Reviewer #3: The manuscript by Preto & Krimm deals with the investigation of a voltage dependent anion channel from mithocondria, VDAC-1. This channel is involved in several cellular transport processes, such as ions and small metabolites, contributing to cell homeostasis. Its interest is largely due to its supposed involvement in apoptosis, thus it represents an interesting target for cancer and neurodegenerative diseases.

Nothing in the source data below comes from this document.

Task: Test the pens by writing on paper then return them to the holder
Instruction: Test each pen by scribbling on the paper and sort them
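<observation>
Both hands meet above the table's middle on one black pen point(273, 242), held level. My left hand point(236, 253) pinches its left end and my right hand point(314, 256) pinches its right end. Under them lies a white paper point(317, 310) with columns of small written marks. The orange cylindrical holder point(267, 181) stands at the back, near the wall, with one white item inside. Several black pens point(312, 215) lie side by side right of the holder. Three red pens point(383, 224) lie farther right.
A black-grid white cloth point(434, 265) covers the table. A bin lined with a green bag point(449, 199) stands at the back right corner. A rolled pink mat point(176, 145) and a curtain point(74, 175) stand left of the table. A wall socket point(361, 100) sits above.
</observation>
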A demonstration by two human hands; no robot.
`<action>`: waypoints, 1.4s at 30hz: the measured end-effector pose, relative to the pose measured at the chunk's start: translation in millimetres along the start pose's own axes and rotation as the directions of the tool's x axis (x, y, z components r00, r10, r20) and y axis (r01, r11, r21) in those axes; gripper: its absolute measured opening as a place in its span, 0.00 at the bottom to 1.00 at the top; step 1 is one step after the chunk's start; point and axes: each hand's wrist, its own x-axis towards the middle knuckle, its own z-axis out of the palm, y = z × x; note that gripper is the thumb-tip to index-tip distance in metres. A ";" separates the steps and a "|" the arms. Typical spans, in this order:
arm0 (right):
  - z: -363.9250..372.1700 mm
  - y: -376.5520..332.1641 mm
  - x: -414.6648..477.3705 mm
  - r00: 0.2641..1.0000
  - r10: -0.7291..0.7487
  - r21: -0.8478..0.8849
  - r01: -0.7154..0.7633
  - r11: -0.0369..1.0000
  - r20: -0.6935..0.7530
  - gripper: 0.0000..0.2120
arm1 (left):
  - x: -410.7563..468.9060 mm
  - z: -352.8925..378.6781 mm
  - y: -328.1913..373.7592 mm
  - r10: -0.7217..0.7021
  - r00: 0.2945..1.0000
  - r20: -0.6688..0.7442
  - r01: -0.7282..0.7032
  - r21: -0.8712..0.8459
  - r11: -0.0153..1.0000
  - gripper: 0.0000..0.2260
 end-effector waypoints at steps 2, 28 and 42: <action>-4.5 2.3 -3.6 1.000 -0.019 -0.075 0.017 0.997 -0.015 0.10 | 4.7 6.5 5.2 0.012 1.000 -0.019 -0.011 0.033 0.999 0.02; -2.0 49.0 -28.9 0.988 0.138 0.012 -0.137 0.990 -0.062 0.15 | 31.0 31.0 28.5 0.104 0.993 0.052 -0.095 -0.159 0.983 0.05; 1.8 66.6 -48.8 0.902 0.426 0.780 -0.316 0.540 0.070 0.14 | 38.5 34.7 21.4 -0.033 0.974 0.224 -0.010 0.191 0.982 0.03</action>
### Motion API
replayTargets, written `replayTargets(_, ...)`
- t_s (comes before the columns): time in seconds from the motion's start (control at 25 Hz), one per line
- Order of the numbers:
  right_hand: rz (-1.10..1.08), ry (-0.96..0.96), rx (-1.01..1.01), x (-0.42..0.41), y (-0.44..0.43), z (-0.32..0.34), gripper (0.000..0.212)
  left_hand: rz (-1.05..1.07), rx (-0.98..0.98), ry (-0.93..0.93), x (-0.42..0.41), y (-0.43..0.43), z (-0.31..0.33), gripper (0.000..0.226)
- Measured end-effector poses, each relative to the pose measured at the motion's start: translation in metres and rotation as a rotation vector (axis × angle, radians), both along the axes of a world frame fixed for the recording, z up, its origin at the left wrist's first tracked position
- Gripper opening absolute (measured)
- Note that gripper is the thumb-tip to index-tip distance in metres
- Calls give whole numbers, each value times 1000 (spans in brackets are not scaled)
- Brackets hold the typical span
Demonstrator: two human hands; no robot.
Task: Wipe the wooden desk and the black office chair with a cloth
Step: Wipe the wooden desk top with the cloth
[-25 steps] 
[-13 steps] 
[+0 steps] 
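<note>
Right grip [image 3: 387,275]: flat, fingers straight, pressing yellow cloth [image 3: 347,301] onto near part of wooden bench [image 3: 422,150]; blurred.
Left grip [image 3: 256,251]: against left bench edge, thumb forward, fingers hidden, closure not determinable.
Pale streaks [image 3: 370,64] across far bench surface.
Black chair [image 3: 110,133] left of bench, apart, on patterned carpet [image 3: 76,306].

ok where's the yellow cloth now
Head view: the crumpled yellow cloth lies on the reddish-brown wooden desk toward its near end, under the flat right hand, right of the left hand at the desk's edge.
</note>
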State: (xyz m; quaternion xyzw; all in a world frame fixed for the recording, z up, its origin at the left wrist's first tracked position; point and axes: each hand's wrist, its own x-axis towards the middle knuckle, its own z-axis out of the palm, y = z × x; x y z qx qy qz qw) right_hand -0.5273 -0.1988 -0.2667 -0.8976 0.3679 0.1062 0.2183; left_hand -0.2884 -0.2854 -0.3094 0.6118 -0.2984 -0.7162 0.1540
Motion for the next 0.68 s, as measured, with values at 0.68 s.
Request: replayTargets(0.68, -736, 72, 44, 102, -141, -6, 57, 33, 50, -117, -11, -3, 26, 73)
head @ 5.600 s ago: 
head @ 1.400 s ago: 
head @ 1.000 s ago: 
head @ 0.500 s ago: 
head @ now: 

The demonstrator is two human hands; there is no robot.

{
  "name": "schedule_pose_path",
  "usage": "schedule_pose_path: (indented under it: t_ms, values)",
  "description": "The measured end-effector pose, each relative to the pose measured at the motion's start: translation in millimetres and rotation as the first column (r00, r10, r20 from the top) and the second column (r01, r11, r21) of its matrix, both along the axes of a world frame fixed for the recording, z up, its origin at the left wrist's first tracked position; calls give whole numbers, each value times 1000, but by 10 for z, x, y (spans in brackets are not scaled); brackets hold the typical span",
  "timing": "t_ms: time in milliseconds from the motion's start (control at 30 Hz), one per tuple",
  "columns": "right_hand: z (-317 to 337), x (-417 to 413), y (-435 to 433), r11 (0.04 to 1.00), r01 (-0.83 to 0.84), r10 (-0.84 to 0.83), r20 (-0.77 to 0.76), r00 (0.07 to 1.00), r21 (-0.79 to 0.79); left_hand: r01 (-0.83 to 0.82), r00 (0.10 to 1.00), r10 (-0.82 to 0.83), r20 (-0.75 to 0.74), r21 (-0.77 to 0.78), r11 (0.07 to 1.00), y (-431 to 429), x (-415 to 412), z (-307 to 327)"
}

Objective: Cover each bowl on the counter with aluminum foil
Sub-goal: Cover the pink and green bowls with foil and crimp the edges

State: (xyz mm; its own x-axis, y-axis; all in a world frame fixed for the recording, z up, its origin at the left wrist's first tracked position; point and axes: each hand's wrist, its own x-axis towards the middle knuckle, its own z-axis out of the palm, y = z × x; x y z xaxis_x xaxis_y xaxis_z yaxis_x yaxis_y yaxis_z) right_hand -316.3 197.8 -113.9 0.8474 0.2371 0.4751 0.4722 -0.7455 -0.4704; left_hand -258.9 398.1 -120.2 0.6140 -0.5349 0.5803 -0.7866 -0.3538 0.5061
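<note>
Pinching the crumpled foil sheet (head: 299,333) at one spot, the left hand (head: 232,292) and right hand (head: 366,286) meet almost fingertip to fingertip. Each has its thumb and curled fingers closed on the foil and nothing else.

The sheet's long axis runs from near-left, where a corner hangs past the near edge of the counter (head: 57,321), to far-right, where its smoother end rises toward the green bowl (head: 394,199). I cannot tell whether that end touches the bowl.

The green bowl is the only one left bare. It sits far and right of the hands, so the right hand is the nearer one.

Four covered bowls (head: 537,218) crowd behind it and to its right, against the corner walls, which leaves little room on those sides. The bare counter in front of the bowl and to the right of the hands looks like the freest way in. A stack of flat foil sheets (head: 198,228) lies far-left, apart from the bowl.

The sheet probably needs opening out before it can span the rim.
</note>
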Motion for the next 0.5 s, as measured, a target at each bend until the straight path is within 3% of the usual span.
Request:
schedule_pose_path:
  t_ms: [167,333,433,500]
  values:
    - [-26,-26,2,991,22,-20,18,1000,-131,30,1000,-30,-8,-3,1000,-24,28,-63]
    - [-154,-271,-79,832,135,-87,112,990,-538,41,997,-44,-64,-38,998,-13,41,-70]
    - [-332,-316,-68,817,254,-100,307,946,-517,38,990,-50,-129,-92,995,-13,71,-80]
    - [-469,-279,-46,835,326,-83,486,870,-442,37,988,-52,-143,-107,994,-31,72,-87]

It is a beta-barrel pore with the N-terminus partially folded inside at middle eight. High-resolution NMR and X-ray structures do exist showing the strong interactions between the barrel and the N-terminus. In particular, it is known from electrophysiology it can gate at voltages larger that 30 mV (absolute), however the mechanism of the voltage closure it is still debated in literature. Its open-state properties were well described in literature, especially using molecular dynamics simulations.

Previous simulations used either the CHARMM of the AMBER force field, the most popular force field. However these force fields has been developed to simulate proteins in their folded states. A previous investigation (ref 16) showed, combining NMR and simulations, how the N-terminal in solution has some aspect typical of a disordered peptide. Here the authors had the brilliant idea to use a different force field, developed for describing intrinsically disordered proteins. The new simulations performed here are in better agreement when comparing the NMR chemical shifts (taken from ref 16) with respect to the use of FF14SB of ref 16.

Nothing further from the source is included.